О том, почему носить хорошие вещи было очень опасно
В 90-е я еще пешком под стол ходила, но помню, что было очень много воров в общественном транспорте. Наверное, каждый из моих родственников столкнулся с карманниками, которые резали сумки и одежду, вырывали вещи прямо из рук. Сейчас это воспринимается как дикость, но тогда было повсеместно. Помню, учительница пришла на первый урок в слезах и с порванной сумкой, вместо занятия чаем ее отпаивали. Носить дорогие вещи или яркую красивую одежду означало привлечь внимание воров. Помню, как бабушка подарила свои золотые сережки и просила на улицу их не надевать, иначе «оторвут с ушами».
Одевались я и большинство моих одноклассников на рынках и в секонд-хендах, мерили вещи прямо на улице, стоя на картонках за ширмами. Секонд-хенды были не как сейчас, а-ля бутики, а склады с наваленными вещами, которые продавались на вес недорого, — при везении можно было интересные и качественные вещи урвать. Доступных магазинов с одеждой в Москве толком не было: Гум и «Охотный ряд» с фирменными магазинами известных брендов по безумным ценам, раз в десять дороже, чем на рынках. В классе только одна девочка там одевалась, все ей страшно завидовали, потом кто-то украл прямо из школы ее дубленку — ни у кого больше не было, — ее родителям пришлось нести теплую одежду, чтобы она могла вернуться домой по морозу.
Еще у нас пропал одноклассник со всей семьей, трое их детей ходили в нашу школу. Учителя шептались, а мы подслушивали. То ли сбежали, то ли их убили — так и не узнал никто.
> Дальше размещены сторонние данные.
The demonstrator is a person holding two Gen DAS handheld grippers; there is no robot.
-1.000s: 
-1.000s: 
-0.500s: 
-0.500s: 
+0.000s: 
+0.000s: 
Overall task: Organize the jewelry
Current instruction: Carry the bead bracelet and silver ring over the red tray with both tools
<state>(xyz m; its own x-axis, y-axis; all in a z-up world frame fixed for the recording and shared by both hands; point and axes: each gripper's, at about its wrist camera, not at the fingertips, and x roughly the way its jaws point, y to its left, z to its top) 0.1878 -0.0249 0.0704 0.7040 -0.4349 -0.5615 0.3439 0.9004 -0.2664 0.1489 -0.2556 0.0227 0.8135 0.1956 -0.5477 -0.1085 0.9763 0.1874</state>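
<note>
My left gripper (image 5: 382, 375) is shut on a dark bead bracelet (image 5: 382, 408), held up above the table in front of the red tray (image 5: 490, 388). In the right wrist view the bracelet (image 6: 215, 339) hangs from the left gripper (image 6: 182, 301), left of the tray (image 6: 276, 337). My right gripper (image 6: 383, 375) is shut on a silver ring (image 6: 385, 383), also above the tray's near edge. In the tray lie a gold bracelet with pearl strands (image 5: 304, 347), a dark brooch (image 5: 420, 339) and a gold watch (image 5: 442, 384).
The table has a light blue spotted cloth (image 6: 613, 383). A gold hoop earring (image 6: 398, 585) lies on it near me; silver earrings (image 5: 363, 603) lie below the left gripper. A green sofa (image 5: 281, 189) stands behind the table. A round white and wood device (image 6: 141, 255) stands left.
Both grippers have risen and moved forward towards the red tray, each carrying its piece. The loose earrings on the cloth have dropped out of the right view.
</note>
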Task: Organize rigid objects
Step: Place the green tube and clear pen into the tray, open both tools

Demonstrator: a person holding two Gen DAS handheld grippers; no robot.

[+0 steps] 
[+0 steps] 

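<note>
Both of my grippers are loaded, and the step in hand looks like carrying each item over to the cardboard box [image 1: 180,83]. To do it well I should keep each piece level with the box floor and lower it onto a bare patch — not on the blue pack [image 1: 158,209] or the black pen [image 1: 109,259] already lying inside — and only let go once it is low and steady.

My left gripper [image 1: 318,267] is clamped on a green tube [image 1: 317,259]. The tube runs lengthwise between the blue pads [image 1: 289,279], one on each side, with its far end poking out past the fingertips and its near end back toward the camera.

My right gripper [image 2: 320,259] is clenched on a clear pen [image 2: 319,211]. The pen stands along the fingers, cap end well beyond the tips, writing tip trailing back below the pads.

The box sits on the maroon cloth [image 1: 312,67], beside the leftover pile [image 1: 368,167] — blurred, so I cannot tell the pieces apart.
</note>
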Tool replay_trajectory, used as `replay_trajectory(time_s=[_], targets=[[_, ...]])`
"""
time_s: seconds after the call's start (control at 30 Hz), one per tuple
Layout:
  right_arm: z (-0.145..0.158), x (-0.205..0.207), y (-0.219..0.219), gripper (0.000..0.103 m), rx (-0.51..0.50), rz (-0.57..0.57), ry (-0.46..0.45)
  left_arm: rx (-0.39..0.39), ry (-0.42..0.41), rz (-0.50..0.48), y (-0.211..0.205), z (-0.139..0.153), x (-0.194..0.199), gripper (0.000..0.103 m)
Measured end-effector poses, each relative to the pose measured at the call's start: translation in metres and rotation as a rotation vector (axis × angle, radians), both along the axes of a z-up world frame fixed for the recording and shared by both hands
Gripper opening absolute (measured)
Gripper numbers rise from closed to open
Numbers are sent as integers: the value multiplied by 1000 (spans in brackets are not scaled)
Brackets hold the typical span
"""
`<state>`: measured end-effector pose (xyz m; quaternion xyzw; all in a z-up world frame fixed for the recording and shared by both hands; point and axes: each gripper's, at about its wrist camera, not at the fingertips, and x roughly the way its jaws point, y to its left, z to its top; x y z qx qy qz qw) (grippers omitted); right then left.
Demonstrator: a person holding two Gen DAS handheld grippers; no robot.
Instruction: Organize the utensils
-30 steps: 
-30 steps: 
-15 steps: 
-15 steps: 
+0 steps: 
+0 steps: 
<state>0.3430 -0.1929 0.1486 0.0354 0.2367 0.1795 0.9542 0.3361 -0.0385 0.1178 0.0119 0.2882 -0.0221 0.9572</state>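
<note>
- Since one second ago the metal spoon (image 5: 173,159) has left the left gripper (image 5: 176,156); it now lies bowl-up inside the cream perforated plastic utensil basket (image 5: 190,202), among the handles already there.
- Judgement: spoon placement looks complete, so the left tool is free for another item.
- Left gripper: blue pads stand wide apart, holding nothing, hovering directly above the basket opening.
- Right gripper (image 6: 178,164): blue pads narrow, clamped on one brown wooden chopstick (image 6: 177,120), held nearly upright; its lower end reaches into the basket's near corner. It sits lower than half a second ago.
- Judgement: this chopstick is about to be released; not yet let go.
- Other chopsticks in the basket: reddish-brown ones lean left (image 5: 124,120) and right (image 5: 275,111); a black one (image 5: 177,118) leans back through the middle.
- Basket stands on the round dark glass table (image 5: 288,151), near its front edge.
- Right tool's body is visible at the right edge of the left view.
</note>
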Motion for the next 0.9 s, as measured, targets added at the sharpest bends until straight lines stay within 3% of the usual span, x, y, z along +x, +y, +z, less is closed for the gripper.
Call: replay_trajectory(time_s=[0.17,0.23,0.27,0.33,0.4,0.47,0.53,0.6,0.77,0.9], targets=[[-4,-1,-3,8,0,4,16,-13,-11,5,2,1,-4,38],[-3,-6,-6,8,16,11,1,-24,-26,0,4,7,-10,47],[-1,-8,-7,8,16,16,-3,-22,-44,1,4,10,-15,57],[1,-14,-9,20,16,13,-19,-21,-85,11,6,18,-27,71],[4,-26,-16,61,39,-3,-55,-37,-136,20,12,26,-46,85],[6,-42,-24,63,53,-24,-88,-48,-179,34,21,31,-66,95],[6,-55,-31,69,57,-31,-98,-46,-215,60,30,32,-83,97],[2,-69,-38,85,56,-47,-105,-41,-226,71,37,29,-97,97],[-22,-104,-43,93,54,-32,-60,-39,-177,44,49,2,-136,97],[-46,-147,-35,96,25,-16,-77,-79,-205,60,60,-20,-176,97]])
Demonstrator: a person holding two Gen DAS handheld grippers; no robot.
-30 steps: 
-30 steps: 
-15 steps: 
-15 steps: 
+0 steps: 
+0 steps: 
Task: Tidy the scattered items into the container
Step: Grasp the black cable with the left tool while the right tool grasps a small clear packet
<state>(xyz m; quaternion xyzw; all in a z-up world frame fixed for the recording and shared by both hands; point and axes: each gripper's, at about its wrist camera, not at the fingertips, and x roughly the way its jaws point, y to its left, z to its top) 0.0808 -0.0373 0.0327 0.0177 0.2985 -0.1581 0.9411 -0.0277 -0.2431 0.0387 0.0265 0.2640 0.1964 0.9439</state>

Было очень много нищих, чуть ли не у каждого магазина они побирались, помню, как мне их было жалко до одного случая. Ждала я как-то маму у магазина, а рядом был пункт обмена валюты. Мужик хотел обменять 100 $, но кассир сказала, что у нее закончились рубли. Тогда сидящая рядом «нищенка» предложила ему размен — с тех пор к нищим у меня сочувствие как отрезало.
В ресторан и кафе никто из моих знакомых или родственников не ходил, свадьбы, дни рождения и похороны все были только в квартирах. Чайные пакетики заваривали по два-три раза, «Доширак» считался иноземным деликатесом, картошку заготавливали на даче с лета на всю зиму. В конце 90-х одноклассница пригласила нас в «Макдональдс» на день рождения, и это считалось нереально круто!
Бабушка еще в конце 80-х начала откладывать часть пенсии на спецсчет якобы до моего восемнадцатилетия. Ей обещали кучу денег к этому сроку, вложилась она прилично, думала так сберечь. Потом вышла куча законов, касающихся преемственности вкладов от СССР и пересчета, — в результате спустя годы в 2000-х мы пошли забирать этот вклад и получили около 100 ₽. Родители рассказывали, как все тогда массово повелись на эти ваучеры, МММ — прямо натуральная истерия была, контор много, а итог один. У моих, к счастью, вкладывать было нечего, потому и не погорели.